Ainda sentado no sofá da sala pelo que parecia ser horas, eu revirava os sites de fofocas e redes sociais – mesmo tendo sido aconselhado a não fazer isso – em busca de algo novo, mas tudo o que via eram os mesmos textos e fotos, então afastei o celular para longe mais uma vez.

—Parece até que eu estava sentindo que ia acontecer alguma coisa.

Minha mãe disse em estado de preocupação, andando pela sala e parando para arrumar cada porta retrato ou vaso de flores que ela julgava estar fora de lugar.

—A gente que é mãe sempre sabe.

Aparecida chegou na sala com uma bandeja com água quente e saquinhos de chá pra gente, ela costumava dizer que não havia nada que não se curava com uma boa xícara de chá, mas nesse momento eu estava querendo mesmo era uma dose de uísque.

—Nada do Murilo ainda?

Neguei com a cabeça.

—Mas da última vez que que falei com ele, eles tinham parado para abastecer. Devem estar chegando.

Respondi alheio, pegando o celular mais uma vez e reiniciando o processo de vasculhar a internet.

Não era tão ruim assim, era?

Busquei as fotos novamente e imediatamente minha pergunta foi respondida, todas elas eram de momentos bem íntimos que dificilmente teria outra explicação, não sem ao menos que tentassem muito, então sim, era bem ruim.

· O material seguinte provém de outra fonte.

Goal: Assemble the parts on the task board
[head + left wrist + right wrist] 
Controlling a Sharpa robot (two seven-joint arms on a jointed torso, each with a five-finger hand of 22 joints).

Haviam duas fotos de nós dois sentados na frente do iate conversando de maneira bem próxima, com uma perna minha sobre a dele, mais uma quando ficamos de mãos dadas por alguma razão que não me lembro, três do momento em que subimos ao iate depois do mergulho – onde eu havia decidido que a melhor forma de me secar era nu – e o Murilo me olhava de um modo bem sugestivo e mais uma porção de outras fotos em sequência do Murilo me trazendo o bolo de aniversário, a minha cara de surpresa ao receber meu presente e finalmente um última de nós dois apreciando o pôr-do-sol ao fim do dia abraçados, mas essa não dava para ver os rostos e podia ser qualquer casal. Poderia ser, mas não era. E era isso que os textos logo em seguida apontavam.

"Craque o Barcelona é visto em momento íntimo com estrela do Real Madrid"

"Ídolos de dois grandes clubes são flagrados em um delicioso e íntimo passeio de barco. Amizade ou algo a mais?"

"Bola fora! Lucca Zarmora e Murilo Lacerda, atacantes do Real Madrid e Barcelona, são vistos juntos depois de anos negando amizade. Relembre a história dos dois."

"Comemorando o aniversário, craque o Real Madrid é clicado nu com seu colega de seleção e também jogador do Barcelona"

Todas as manchetes sugeriam algo a mais, algumas sendo até bem explícitas pegando nossas histórias de vida e traçando uma trajetória, que eu deveria assumir, passava bem perto da verdadeira. Os textos eram ainda mais sugestivos, lembrando a todo momento que nossas famílias eram próximas, que tivemos nossa infância compartilhada, inclusive frequentando a mesma escolinha de futebol e terminando por dar ênfase no fato de que nunca tínhamos aparecido com uma namorada publicamente. E eu me perguntava o que levava um jornalista estudar anos pra se sujeitar esse tipo de matéria.